Since I moved to the United States 19 years ago, cardamom has been both a link to home and a bridge to other cuisines. The Scandinavians, it turns out, are second only to the Arabs in their hunger for cardamom, which the Vikings discovered in Constantinople a thousand years ago. Nordic cooks grasped early on that the fat-soluble spice blooms when baked in butter-laden sweets and breads. It's the keynote in the luscious Swedish cream puffs known as semlor and in Finland's yeast-risen, braided pulla bread, among many other baked treats.

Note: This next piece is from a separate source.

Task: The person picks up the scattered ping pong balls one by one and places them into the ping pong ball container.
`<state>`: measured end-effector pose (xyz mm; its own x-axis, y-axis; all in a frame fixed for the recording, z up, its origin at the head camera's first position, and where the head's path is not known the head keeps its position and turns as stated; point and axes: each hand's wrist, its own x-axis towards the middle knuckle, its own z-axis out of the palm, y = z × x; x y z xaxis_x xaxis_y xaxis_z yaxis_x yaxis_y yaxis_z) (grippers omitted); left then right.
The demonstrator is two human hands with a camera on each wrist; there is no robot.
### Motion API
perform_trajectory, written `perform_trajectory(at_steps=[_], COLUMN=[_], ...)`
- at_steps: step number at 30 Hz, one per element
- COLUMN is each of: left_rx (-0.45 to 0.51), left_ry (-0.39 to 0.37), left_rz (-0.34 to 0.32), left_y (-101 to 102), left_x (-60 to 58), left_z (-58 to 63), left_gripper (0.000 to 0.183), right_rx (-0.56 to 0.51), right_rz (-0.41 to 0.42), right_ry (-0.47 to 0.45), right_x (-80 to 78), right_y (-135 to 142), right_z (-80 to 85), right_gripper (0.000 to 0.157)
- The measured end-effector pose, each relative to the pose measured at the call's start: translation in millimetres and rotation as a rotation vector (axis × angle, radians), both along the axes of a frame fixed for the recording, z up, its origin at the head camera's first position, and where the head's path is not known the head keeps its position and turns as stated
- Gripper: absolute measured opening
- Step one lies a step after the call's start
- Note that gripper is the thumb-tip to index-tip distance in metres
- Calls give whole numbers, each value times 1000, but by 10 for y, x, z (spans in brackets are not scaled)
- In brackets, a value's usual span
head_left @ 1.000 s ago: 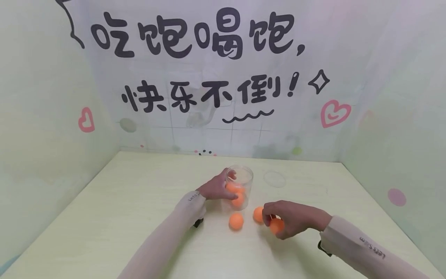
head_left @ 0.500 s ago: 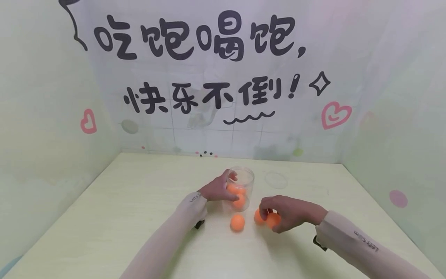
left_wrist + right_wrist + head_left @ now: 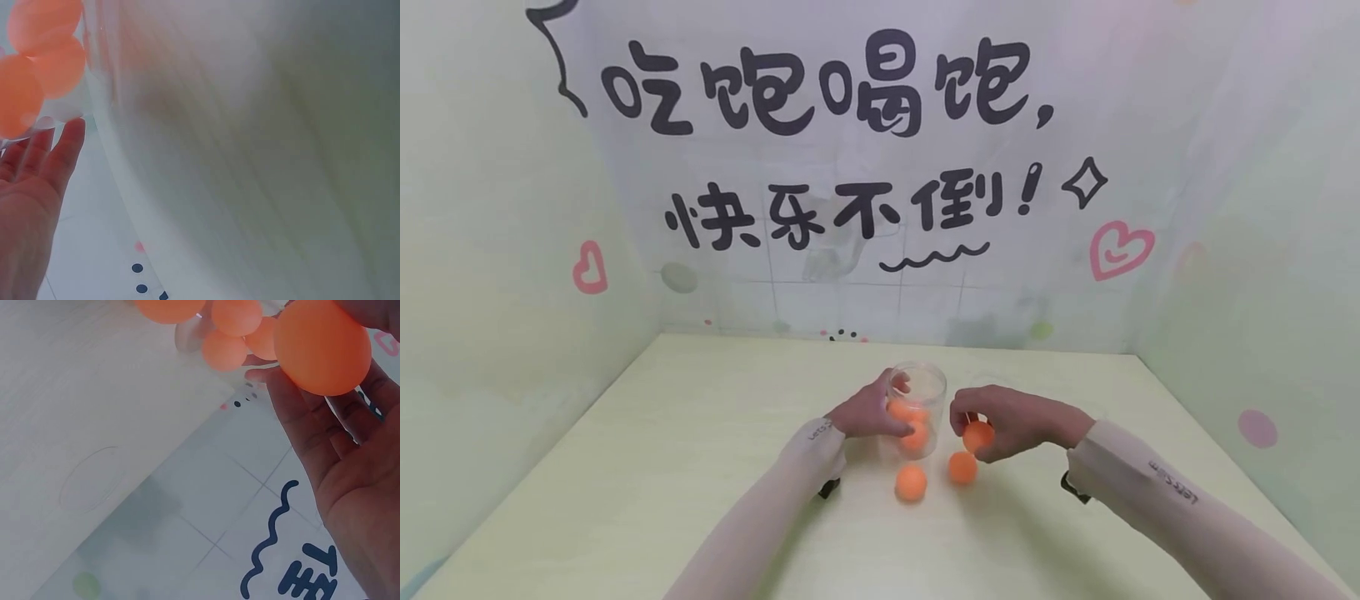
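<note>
A clear plastic jar (image 3: 931,393) stands upright on the table with several orange balls (image 3: 913,435) inside. My left hand (image 3: 868,408) grips the jar from its left side, thumb in front and fingers behind; the left wrist view shows the fingertips (image 3: 74,134) against the wall below the balls. Just right of the jar, my right hand (image 3: 1018,421) pinches an orange ball (image 3: 322,347) between thumb and fingers, off the table. Two loose orange balls lie in front: one ball (image 3: 911,482) before the jar, another ball (image 3: 962,468) below my right hand.
A thin clear disc (image 3: 92,480), perhaps the jar's lid, lies flat on the table behind my right hand. The pale table (image 3: 737,375) ends at a back wall (image 3: 820,300) printed with dark lettering, with side walls left and right.
My right hand has lifted its ball from beside the loose ball and carried it up and left, close to the jar. The left hand keeps its hold on the jar.
</note>
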<state>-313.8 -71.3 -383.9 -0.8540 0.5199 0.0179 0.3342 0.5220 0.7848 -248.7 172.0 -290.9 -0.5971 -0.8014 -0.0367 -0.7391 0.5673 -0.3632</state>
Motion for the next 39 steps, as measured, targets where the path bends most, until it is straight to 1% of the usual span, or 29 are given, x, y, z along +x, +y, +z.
perform_trajectory(at_steps=[4,9,13,16,19,22,26,30,34,39], left_rx=[8,17,31,42,51,58,64,64,50,40], left_ry=[-6,-12,-11,-12,-10,-5,-9,5,15,15], left_rz=[5,-9,-12,-13,-27,-41,-39,-38,-38,-33], left_y=[-7,-13,-34,-45,-47,-47,-46,-33,-30,-37], left_x=[4,-2,-7,-5,3,16,35,23,-1,4], left_z=[5,-11,-5,-21,-45,-48,-46,-69,-89,-65], left_gripper=[74,77,79,78,79,79,79,79,78,77], right_rx=[-5,-39,-60,-81,-111,-129,-130,-125,-115,-82], right_rz=[-9,25,23,32,57,61,22,-16,-17,-25], right_ry=[11,50,80,121,169,202,224,232,232,207], right_x=[-43,-113,-199,-276,-343,-400,-472,-536,-569,-603], right_y=[-62,-145,-245,-320,-379,-426,-474,-498,-516,-518], right_z=[67,172,281,325,340,347,342,325,315,300], right_gripper=[23,22,20,19,18,18,17,17,16,17])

In the cooking classes I teach, I advise students to buy pods of green cardamom with a vibrant color and a strong fragrance; ones that are dull looking and shriveled will almost certainly have lost their flavor. The product labeled "white cardamom" is really just green cardamom that's been bleached for purely aesthetic reasons, and—to judge from the kinds I've tried—robbed of most of its taste and aroma. And since the flavor evaporates very quickly from the seeds once they're removed from the pod, and especially once they've been ground, it's best to buy the spice whole. If you want to cook with just the seeds—I like to fry them in oil to create a flavor base for all kinds of dishes—just use your fingers to pop open the pods and remove the seeds; keep the empty pods for steeping in coffee or tea. When I'm making desserts, I'll grind the seeds to a powder using a mortar and pestle or an electric spice grinder. As for black cardamom, it's almost always used whole and then discarded after cooking. I've never seen it for sale already ground.

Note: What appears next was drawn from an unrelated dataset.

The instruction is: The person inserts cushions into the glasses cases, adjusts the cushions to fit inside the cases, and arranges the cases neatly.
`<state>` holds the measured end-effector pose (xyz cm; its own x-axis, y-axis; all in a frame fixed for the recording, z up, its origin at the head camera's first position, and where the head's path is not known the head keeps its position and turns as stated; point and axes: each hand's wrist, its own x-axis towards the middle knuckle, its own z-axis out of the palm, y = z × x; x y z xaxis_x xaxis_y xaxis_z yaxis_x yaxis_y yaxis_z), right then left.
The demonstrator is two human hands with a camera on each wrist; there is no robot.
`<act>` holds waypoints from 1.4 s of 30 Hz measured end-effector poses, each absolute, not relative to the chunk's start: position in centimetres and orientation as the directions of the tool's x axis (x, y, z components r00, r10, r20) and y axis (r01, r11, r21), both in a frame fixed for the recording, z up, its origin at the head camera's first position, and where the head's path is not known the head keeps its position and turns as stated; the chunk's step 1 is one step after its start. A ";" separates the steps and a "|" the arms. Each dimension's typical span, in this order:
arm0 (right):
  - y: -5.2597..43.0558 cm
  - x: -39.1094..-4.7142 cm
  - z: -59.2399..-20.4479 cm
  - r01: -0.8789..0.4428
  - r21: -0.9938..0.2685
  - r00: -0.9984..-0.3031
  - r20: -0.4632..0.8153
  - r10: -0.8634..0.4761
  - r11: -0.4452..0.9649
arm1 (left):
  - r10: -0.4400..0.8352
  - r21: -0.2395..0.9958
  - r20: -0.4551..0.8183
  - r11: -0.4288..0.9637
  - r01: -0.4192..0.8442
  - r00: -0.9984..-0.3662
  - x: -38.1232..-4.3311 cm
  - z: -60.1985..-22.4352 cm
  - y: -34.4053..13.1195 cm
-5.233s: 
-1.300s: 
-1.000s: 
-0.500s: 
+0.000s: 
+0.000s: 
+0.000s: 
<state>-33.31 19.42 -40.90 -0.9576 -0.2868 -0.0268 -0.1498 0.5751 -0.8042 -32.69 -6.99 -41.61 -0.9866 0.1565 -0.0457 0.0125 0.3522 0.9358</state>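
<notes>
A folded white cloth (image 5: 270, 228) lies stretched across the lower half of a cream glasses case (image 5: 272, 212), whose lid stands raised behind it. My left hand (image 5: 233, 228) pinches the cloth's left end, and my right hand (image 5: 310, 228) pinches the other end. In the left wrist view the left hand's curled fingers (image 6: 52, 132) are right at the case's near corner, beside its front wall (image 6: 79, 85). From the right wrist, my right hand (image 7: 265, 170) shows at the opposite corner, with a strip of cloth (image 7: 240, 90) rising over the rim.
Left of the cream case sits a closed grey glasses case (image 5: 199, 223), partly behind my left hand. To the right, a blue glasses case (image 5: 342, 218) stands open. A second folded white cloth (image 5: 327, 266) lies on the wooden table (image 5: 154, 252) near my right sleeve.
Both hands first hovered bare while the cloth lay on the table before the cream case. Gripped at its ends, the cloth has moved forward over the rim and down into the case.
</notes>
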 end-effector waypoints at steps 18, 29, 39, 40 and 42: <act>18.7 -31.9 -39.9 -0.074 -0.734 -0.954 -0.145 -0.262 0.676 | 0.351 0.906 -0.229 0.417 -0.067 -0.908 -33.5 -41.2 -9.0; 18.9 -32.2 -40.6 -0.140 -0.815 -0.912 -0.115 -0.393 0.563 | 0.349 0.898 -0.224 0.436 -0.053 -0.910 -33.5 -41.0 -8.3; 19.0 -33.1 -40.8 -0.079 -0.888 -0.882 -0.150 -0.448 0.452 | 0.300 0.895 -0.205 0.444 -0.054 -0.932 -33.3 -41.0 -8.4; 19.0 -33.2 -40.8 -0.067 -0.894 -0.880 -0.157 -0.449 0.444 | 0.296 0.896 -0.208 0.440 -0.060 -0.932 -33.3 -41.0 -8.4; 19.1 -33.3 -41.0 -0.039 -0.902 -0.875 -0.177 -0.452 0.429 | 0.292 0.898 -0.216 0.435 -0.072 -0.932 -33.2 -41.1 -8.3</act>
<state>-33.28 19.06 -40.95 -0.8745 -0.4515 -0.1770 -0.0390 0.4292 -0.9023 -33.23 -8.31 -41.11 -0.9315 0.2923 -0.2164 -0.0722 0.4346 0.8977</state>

I'm happy to say that my children have loved cardamom from the start. When I make the cardamom-spiced rice pudding called kheer, I tell them the story of how, once upon a time, I was a young engineering student who had just moved to the States. Everything was unfamiliar; nothing seemed to taste quite right. Finally, I borrowed ingredients from my neighbors and set about making my mother's_ kheer_. When the milk, sugar, and rice began to simmer, I broke open a few pods of cardamom and dropped them into the pan; soon the kitchen began to radiate the spice's familiar scent. As I leaned over the stove to taste the kheer, the doorbell rang. Standing outside was a handsome young man who said he lived in the building next door. He was an MBA student from Mumbai; on his way to the library, he'd caught the scent of cardamom and, himself a little homesick, couldn't resist following it to its source. At this point my kids usually chime in. "That's when you met Daddy!" they cry, and my husband grins. Then we eat the kheer together, and the cardamom tastes just strong enough.